Traditional Arts Program Seeks New Master Artists & Apprentices
The Southern New England Folk and Traditional Arts Apprenticeship Program was seeking master traditional artists in Connecticut, Rhode Island, or Massachusetts who want to teach their art form to an apprentice from their community in one of the other states. Now in its tenth year, the program is designed to foster the sharing of traditional (folk) artistic skills and cultural knowledge through the apprenticeship learning model of regular, intensive, one-on-one teaching by a master artist to a student/apprentice. A new group of apprenticeships began in November 2007; applications were due October 2, 2007. ICR's Connecticut Cultural Heritage Arts Program manages this program for traditional artists in Connecticut, Massachusetts and Rhode Island. The program is a collaboration among the three statewide folk arts programs in Southern New England, located at the Institute for Community Research in Hartford, the Rhode Island State Council on the Arts in Providence, and the Massachusetts Cultural Council in Boston. Primary funding for the Program comes from the National Endowment for the Arts, along with the Program partners. For more information, please contact Lynne Williamson at 860-278-2044 x251 or Lynne.Williamson@icrweb.org.
Download 2007 application | List of artists | View pictures
ICR Announces 5-Year HIV Prevention Study in China
The Institute for Community Research has begun a new 5-year study, entitled “High-risk Establishments and Women’s HIV Prevention in Southern China.” The intervention encourages sex workers to use the female condom as an HIV/STD prevention method. Continuing a longstanding collaboration, U.S. and Chinese investigators will work with Hainan and Guanxi provincial health departments, local communities, and sex-work establishment proprietors to conduct the study in two rural and two mid-sized urban towns in these provinces. Researchers will identify, through triangulated data, which characteristics are most likely to affect risk and intervention outcomes. The project has significant public health implications, because increased female condom use would reduce sexual HIV transmission in this high-risk population, and therefore in the broader population of their sexual networks.

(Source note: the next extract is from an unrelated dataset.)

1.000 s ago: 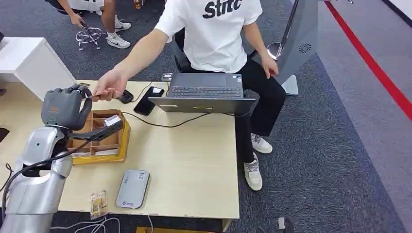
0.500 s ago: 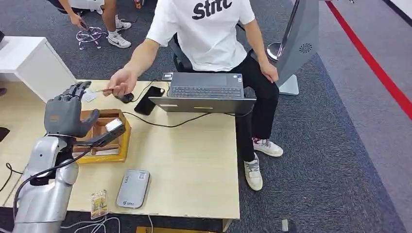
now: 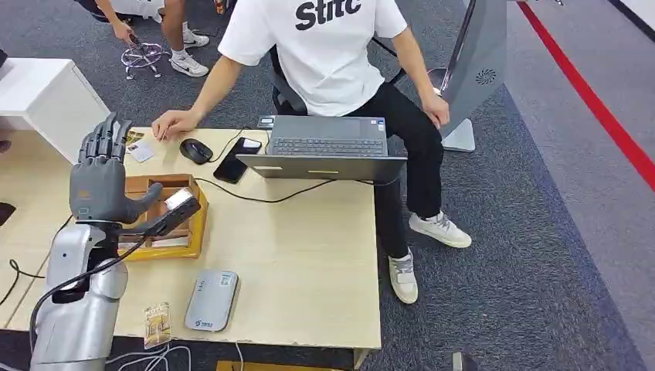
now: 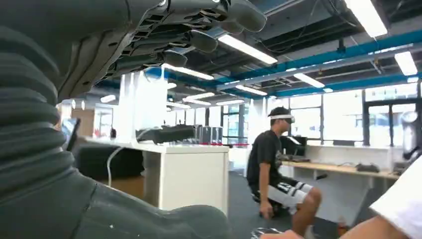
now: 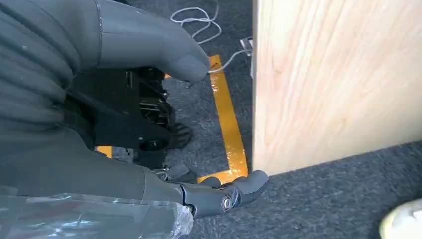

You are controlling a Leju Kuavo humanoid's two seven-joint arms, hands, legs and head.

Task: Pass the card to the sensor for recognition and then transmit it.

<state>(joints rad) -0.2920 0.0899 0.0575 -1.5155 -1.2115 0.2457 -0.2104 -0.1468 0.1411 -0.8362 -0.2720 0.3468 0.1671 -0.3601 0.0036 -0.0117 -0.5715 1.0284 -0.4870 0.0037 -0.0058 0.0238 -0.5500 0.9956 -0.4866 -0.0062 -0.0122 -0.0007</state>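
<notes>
My left hand (image 3: 99,176) is raised above the wooden tray (image 3: 193,228), its fingers (image 4: 199,37) straight and spread, and it holds nothing. A white card (image 3: 141,152) lies on the table's far left part, just beyond that hand. A person's hand (image 3: 176,124) rests flat on the table beside the card. The grey sensor box (image 3: 211,301) lies near the table's front edge, with a small packet (image 3: 157,325) to its left. My right hand (image 5: 59,99) hangs beside the table's wooden side (image 5: 333,79), thumb and fingers apart, empty.
A seated person in a white shirt (image 3: 332,46) is behind an open laptop (image 3: 328,147). A phone (image 3: 235,161), a mouse (image 3: 195,151) and a cable lie near it. A white cabinet (image 3: 46,97) stands at the far left. Bare tabletop (image 3: 309,255) lies to the right.
The person drew the card away from my left hand and laid it on the table. My left hand's fingers uncurled and now point upward.
</notes>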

Symposium Addresses the “Downlow” Phenomenon and HIV Risk Among Women
The “downlow” refers to secret sex among men who don’t identify as gay, and who are often in relationships with women. “My concern is for women who are being faithful and have no clue that this is going on,” says CeCe Jones. In addition to her position as Membership Services Coordinator at the Connecticut AIDS Resource Coalition (CARC), Jones has founded Sing for Change, a non-profit that works with churches to fight the spread of HIV. To shed light on the hidden community of the downlow, Jones organizes symposiums across the state of Connecticut that invite women to learn more about the downlow and HIV risk. A forum sponsored by CARC, The Institute for Community Research (ICR), and True Colors, Inc., took place at ICR, 146 Wyllys St. in Hartford, on Tuesday, September 11, 2007, from 6-8 pm. The event was free and open to the public; light refreshments were served.